Papers on Random Walks

In a simple random walk on an undirected graph, the next vertex to be visited is chosen uniformly at random from the set of neighbors of the current vertex. The cover time is the expected number of steps until all vertices are visited. Most of my work on random walks involves the cover time and related notions. A list of references appears below. The links included are to personal copies (ps/pdf files) of these papers on my home machine. All these personal copies predated the journal copies. These links do not lead to the respective journal. You are expected to respect all relevant copyright laws.


A power point presentation on the cover time of random walks. 2008

The following papers give bounds on the cover time. The bounds are expressed as functions of the number of vertices in the graph, and are best possible up to low order terms.
A Tight Upper Bound on the Cover Time for Random Walks on Graphs. Random Structures and Algorithms, 6(1), 51--54, 1995.
A Tight Lower Bound on the Cover Time for Random Walks on Graphs. Random Structures and Algorithms, 6(4), 433--438, 1995.

The following paper (with Don Coppersmith and James Shearer) shows upper bounds that are expressed as a function of the "virtual resistance" of a graph, a parameter that measures the regularity of the graph. The more regular a graph is, the better the bounds.
Random Walks on Regular and Irregular Graphs. SIAM Journal on Discrete Mathematics, 9(2), 301--308, 1996.

The following paper refines the spanning tree argument and obtains stronger upper bounds on the cover time. Among other things, it is proved that the path is the tree with highest cover time.
Collecting Coupons on Trees, and the Analysis of Random Walks. Computational Complexity 6 (1996/1997), 341--356.

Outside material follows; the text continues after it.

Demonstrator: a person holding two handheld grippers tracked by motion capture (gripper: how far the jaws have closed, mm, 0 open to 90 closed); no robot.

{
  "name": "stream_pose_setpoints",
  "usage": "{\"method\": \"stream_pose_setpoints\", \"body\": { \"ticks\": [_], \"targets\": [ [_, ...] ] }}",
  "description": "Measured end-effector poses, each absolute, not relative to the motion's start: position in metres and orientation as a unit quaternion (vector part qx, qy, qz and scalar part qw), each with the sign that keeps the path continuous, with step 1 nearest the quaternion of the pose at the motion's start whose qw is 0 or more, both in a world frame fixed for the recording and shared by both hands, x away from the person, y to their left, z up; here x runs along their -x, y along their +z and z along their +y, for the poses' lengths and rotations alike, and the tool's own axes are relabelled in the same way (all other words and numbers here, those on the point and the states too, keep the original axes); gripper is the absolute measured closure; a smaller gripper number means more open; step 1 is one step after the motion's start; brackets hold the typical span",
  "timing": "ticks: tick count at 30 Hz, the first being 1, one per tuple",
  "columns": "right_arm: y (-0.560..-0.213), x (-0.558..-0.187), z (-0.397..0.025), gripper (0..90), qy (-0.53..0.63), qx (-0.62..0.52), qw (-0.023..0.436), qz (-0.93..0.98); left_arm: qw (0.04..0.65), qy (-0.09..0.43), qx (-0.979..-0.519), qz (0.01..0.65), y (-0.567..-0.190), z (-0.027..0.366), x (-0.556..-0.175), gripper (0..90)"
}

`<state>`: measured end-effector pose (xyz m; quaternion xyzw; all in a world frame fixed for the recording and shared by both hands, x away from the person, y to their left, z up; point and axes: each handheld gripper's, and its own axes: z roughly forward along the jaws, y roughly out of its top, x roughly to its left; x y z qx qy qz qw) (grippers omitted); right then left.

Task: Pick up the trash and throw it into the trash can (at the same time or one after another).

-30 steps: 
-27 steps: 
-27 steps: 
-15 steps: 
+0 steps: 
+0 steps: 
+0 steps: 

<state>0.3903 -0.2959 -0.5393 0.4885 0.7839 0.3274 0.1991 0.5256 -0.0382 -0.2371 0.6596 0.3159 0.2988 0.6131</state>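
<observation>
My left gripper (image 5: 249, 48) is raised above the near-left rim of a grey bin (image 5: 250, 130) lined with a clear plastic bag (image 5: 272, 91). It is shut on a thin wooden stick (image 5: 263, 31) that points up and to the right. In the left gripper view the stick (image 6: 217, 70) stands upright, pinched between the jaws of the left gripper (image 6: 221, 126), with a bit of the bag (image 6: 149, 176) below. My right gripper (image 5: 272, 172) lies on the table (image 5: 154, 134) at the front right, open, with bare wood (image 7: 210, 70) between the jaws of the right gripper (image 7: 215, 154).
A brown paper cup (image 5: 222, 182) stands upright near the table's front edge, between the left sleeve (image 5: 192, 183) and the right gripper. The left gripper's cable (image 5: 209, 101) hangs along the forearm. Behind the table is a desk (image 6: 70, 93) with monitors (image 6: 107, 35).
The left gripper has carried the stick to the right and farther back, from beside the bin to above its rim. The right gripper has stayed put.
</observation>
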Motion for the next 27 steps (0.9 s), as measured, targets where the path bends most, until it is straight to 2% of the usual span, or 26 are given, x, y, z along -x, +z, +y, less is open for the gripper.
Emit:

The following papers (first with Yuri Rabinovich, second with improved analysis with Eden Chlamtac) give a deterministic polynomial time algorithm that approximates the cover time within polylogarithmic factors. The algorithms works regardless of the starting point of the random walk, and extends to arbitrary reversible Markov chains.
Deterministic Approximation of the Cover Time. Random Structures and Algorithms, 23(1), 1--22, 2003.
Improved Approximation of the Minimum Cover Time. Theor. Comput. Sci. 341(1-3): 22-38 (2005).

The following paper (together with Ofer Zeitouni) presents a deterministic algorithm that approximates the cover time of trees to any desired degree of accuracy, though the running time deteriorates the higher the accuracy required.
Deterministic Approximation for the Cover Time of Trees. In arxiv.org, September 2009.

The following papers (the first of which is with Greg Barnes) contain results on the rate at which a random walk discovers previously unvisited vertices (the short term behavior of random walks), and use them to obtain better time-space tradeoffs for randomized s-t connectivity algorithms. The second of these papers introduced the notion of virtual resistance, mentioned above.
Short Random Walks on Graphs. SIAM Journal on Discrete Mathematics, 9(1), 19--28, 1996.
A Spectrum of Time-Space Tradeoffs for Undirected s-t Connectivity. Journal of Computer and System Sciences, 54(2), 305--316, 1997.

The following paper shows a randomized space-efficient algorithm that determines whether a graph is connected. The naive approach is to perform a sufficiently long random walk and check whether all vertices are visited. However, it is difficult to implement this approach in logarithmic space (without making the walk unnecessarily long), because there is insufficient space to record which vertices have been visited. Instead, the method used is based on using random walks to estimate the size of connected components.
A Fast Randomized LOGSPACE Algorithm for Graph Connectivity. Theoretical Computer Science 169, 147--160, 1996.

The following paper (with Roee David) considers random walks in which each edge of the graph has resistance equal to the minimum degree of its endpoints, and at any given vertex, the walk chooses an outgoing edge with probability inversely proportional to the resistance of the the edge. The main result is a proof of a conjecture of Abdullah, Cooper and Draief [2015] that for every connected graph, the cover time of such walks is at most O(n^2).
Random walks with the minimum degree local rule have O(n^2) cover time In arxiv.org, April 2016.